I have to consult https://aplcart.info/; some of them I would never have figure out (e.g. the (10∘⊥⍣¯1)⍵. What kind of people with experiences in any other languages will think it's like "oh I have 10∘⊥ I'll just take its inversion"? Nothing works like that! C/Java/JavaScript doesn't work like that, Haskell/Standard ML doesn't work like that, etc… yet it (and probably its descendants as well) does.

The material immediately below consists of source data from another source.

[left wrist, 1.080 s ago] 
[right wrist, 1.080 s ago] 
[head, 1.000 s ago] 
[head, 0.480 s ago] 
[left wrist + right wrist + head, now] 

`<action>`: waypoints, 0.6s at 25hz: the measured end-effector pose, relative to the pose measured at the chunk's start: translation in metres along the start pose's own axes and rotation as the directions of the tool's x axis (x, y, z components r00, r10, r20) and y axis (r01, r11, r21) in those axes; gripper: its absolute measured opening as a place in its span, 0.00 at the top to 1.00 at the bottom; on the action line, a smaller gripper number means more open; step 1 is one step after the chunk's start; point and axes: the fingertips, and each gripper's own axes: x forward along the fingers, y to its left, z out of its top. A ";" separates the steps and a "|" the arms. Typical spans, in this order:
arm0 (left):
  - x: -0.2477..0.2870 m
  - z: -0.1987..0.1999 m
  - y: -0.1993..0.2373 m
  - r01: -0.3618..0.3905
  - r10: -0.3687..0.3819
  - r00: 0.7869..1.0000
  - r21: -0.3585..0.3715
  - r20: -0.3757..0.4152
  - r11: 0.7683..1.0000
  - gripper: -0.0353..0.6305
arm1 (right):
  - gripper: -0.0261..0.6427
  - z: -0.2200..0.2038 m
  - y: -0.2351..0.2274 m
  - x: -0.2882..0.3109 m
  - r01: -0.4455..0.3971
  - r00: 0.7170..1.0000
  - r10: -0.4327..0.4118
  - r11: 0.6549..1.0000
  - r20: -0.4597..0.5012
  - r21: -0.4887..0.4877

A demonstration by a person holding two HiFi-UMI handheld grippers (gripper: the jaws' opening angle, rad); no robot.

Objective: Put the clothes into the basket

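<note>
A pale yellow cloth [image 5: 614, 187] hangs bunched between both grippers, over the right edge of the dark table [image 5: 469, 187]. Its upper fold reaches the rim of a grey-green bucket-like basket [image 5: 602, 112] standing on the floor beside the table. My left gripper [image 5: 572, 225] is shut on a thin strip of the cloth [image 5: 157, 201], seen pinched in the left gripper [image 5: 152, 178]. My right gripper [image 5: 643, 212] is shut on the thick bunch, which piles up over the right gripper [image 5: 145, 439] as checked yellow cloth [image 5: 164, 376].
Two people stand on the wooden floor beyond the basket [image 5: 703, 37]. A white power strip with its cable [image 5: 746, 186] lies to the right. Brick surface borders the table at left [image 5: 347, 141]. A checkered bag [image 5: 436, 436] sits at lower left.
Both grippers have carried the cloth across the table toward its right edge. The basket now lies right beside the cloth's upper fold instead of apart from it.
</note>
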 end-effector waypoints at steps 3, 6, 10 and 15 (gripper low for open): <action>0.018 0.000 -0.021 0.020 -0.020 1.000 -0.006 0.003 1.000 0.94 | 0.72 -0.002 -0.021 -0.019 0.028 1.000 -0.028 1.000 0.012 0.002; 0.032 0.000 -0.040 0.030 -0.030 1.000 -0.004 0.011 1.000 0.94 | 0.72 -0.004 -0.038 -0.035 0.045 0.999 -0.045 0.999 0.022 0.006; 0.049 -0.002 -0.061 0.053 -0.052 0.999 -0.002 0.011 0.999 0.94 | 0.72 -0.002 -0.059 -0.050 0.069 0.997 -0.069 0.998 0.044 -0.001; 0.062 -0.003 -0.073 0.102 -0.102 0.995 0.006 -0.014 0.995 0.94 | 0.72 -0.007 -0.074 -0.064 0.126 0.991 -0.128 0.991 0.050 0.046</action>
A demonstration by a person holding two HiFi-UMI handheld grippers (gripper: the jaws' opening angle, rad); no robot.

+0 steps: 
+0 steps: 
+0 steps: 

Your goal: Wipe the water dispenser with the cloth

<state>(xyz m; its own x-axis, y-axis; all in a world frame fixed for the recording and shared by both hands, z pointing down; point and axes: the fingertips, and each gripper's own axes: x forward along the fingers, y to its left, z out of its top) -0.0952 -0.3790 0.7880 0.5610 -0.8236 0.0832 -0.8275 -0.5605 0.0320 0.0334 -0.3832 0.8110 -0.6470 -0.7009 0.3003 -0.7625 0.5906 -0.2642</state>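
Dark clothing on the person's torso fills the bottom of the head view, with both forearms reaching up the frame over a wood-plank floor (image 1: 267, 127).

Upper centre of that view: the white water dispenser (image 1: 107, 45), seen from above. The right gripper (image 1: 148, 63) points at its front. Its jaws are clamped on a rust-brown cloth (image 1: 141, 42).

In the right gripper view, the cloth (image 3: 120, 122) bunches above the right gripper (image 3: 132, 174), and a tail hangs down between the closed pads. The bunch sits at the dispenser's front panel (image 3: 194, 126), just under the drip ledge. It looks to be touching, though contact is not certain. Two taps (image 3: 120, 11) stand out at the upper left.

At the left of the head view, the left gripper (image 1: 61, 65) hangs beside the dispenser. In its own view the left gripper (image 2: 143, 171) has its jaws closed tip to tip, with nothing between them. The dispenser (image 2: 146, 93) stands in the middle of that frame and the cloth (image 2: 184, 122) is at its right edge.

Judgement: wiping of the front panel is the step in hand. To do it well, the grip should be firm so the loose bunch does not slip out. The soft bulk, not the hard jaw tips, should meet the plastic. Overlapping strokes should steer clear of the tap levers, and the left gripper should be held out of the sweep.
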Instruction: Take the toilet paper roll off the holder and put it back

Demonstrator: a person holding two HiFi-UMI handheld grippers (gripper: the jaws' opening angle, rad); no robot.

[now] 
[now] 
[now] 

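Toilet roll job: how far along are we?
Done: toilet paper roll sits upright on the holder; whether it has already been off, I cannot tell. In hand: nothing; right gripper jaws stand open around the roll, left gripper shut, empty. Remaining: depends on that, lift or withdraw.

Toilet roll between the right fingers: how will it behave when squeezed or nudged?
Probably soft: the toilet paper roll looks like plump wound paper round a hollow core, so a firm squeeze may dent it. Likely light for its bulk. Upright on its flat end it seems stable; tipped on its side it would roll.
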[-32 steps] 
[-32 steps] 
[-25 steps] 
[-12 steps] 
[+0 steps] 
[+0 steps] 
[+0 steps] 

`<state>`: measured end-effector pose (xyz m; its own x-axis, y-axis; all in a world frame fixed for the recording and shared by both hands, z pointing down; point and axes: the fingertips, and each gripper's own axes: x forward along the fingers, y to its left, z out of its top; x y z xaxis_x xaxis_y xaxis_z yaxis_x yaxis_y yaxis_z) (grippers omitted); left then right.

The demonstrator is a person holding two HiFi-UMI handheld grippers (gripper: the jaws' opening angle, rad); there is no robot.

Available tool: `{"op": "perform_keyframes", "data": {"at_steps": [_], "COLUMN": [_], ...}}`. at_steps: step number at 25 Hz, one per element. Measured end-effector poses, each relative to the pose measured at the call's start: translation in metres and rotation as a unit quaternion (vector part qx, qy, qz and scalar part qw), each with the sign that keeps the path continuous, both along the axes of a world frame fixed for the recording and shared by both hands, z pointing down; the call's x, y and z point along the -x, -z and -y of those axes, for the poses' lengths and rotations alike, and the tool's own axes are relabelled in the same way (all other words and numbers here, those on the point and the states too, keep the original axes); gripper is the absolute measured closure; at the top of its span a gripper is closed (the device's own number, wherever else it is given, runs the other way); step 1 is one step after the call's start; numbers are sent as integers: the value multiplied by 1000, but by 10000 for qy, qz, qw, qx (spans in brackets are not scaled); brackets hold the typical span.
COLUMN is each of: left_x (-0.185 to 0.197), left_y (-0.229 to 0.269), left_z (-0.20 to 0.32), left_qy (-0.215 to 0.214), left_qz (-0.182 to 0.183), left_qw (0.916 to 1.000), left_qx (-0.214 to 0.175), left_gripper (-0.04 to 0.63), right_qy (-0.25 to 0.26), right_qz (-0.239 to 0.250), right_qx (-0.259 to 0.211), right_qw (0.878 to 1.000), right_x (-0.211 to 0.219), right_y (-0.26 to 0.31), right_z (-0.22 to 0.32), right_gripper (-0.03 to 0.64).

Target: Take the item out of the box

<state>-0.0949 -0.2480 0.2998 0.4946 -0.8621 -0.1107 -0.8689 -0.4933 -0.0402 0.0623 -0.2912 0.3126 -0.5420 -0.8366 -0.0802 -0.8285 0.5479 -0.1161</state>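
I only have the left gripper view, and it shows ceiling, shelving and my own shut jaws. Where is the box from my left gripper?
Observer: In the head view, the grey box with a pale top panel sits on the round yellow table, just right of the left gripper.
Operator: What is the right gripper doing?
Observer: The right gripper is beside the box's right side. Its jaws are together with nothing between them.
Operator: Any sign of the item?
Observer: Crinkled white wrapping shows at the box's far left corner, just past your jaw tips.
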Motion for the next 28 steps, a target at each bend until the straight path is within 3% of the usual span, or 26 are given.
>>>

Pretty crazy I would say.)

In the previous write-up I defined MeanBlur as follows:

MeanBlur←{({((+/,)÷(≢,))⍵}⌺⍺) ⍵}

turns out this is no good because we also have to:

• scale all the numbers to [0, 255]
• perform floor to all of the numbers because the result returned from the function has decimals while we need integers.

I thought I need (⌈/,⌊/) which returns the maximum and minimum from a vector but it's not because the scale is already fixed by PNM's metadata.

A function that scales [A1, A2] value to [B1, B2] value can be defined as follow:

Scale←{B1+(B2-B1)×((⍵-A1)÷(A2-A1))}

The fixed MeanBlur function can be defined as follow:

⍝ It's "PGM_" because this only works on PBM/PGM data...
PGM_MeanBlur←{
    maxdepth←PNM_MaxDepth ⍵
    Scale←{255×⍵÷maxdepth}
    MeanBlur←{({((+/,)÷(≢,))⍵}⌺⍺)⍵}
    data←PNM_Data ⍵
    resData←⌊(3 3 MeanBlur Scale data)
    (2 255 resData)
}

I took a picture from https://picsum.photos and did a small test:

The image did get more blurry each time PGM_MeanBlur is applied.